▸ **Your task**: Retype every entry in its entirety, without alteration.

▸ **Data provided**:
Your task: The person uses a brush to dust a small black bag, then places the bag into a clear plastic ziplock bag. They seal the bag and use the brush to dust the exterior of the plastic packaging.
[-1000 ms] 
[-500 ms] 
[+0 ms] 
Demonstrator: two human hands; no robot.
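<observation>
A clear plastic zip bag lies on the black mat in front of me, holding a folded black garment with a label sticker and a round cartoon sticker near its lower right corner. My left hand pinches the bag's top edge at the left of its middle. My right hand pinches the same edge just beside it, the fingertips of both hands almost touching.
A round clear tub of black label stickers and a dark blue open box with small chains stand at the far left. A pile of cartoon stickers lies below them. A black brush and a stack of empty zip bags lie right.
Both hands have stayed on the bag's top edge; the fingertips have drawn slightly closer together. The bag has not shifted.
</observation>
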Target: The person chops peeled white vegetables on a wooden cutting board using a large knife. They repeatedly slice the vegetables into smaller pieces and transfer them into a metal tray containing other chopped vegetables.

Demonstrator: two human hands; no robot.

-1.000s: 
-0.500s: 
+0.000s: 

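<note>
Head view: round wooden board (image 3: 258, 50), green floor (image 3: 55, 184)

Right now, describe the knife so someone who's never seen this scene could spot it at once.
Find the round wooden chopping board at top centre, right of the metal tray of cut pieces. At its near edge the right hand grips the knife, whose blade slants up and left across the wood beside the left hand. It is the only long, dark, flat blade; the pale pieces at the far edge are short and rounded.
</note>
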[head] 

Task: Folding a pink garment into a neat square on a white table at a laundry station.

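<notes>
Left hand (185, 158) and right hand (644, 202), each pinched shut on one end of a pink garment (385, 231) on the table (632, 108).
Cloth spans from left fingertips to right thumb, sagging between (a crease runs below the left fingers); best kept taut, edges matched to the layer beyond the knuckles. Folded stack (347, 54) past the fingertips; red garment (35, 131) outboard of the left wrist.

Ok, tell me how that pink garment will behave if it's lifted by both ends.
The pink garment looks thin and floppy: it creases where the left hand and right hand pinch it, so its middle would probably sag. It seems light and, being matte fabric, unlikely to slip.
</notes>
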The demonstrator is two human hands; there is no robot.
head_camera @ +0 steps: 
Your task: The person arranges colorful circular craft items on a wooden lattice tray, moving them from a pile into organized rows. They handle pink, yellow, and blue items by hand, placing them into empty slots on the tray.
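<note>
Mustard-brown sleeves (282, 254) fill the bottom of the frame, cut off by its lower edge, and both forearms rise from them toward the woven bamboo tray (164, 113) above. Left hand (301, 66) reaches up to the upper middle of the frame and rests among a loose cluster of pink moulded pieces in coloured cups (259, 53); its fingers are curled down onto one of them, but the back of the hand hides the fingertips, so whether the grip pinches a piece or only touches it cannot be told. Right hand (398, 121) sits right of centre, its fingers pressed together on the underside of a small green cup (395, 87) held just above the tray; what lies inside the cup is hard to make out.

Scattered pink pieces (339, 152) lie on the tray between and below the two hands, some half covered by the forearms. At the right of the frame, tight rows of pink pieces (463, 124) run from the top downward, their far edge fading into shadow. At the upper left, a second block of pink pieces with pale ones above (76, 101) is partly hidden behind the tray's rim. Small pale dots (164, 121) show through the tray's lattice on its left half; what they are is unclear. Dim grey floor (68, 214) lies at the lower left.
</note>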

▸ **Answer**:
Your task: The person uses a brush to dust a small black bag, then places the bag into a clear plastic ziplock bag. They seal the bag and use the brush to dust the exterior of the plastic packaging.
[-1000 ms] 
[-500 ms] 
[+0 ms] 
Demonstrator: two human hands; no robot.
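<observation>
A clear plastic zip bag lies on the black mat in front of me, holding a folded black garment with a label sticker and a round cartoon sticker near its lower right corner. My left hand pinches the bag's top edge at the left of its middle. My right hand pinches the same edge just beside it, the fingertips of both hands almost touching.
A round clear tub of black label stickers and a dark blue open box with small chains stand at the far left. A pile of cartoon stickers lies below them. A black brush and a stack of empty zip bags lie right.
Both hands have stayed on the bag's top edge; the fingertips have drawn slightly closer together. The bag has not shifted.
</observation>
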Target: The person chops peeled white vegetables on a wooden cutting board using a large knife. They repeatedly slice the vegetables into smaller pieces and transfer them into a metal tray containing other chopped vegetables.

Demonstrator: two human hands; no robot.

-1.000s: 
-0.500s: 
+0.000s: 

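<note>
Head view: round wooden board (image 3: 258, 50), green floor (image 3: 55, 184)

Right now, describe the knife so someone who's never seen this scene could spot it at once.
Find the round wooden chopping board at top centre, right of the metal tray of cut pieces. At its near edge the right hand grips the knife, whose blade slants up and left across the wood beside the left hand. It is the only long, dark, flat blade; the pale pieces at the far edge are short and rounded.
</note>
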[head] 

Task: Folding a pink garment into a neat square on a white table at a laundry station.

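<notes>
Left hand (185, 158) and right hand (644, 202), each pinched shut on one end of a pink garment (385, 231) on the table (632, 108).
Cloth spans from left fingertips to right thumb, sagging between (a crease runs below the left fingers); best kept taut, edges matched to the layer beyond the knuckles. Folded stack (347, 54) past the fingertips; red garment (35, 131) outboard of the left wrist.

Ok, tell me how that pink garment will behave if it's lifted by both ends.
The pink garment looks thin and floppy: it creases where the left hand and right hand pinch it, so its middle would probably sag. It seems light and, being matte fabric, unlikely to slip.
</notes>
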The demonstrator is two human hands; there is no robot.
head_camera @ +0 steps: 
Your task: The person arranges colorful circular craft items on a wooden lattice tray, moving them from a pile into organized rows. They handle pink, yellow, and blue items by hand, placing them into empty slots on the tray.
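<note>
Mustard-brown sleeves (282, 254) fill the bottom of the frame, cut off by its lower edge, and both forearms rise from them toward the woven bamboo tray (164, 113) above. Left hand (301, 66) reaches up to the upper middle of the frame and rests among a loose cluster of pink moulded pieces in coloured cups (259, 53); its fingers are curled down onto one of them, but the back of the hand hides the fingertips, so whether the grip pinches a piece or only touches it cannot be told. Right hand (398, 121) sits right of centre, its fingers pressed together on the underside of a small green cup (395, 87) held just above the tray; what lies inside the cup is hard to make out.

Scattered pink pieces (339, 152) lie on the tray between and below the two hands, some half covered by the forearms. At the right of the frame, tight rows of pink pieces (463, 124) run from the top downward, their far edge fading into shadow. At the upper left, a second block of pink pieces with pale ones above (76, 101) is partly hidden behind the tray's rim. Small pale dots (164, 121) show through the tray's lattice on its left half; what they are is unclear. Dim grey floor (68, 214) lies at the lower left.
</note>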

The output is now finished.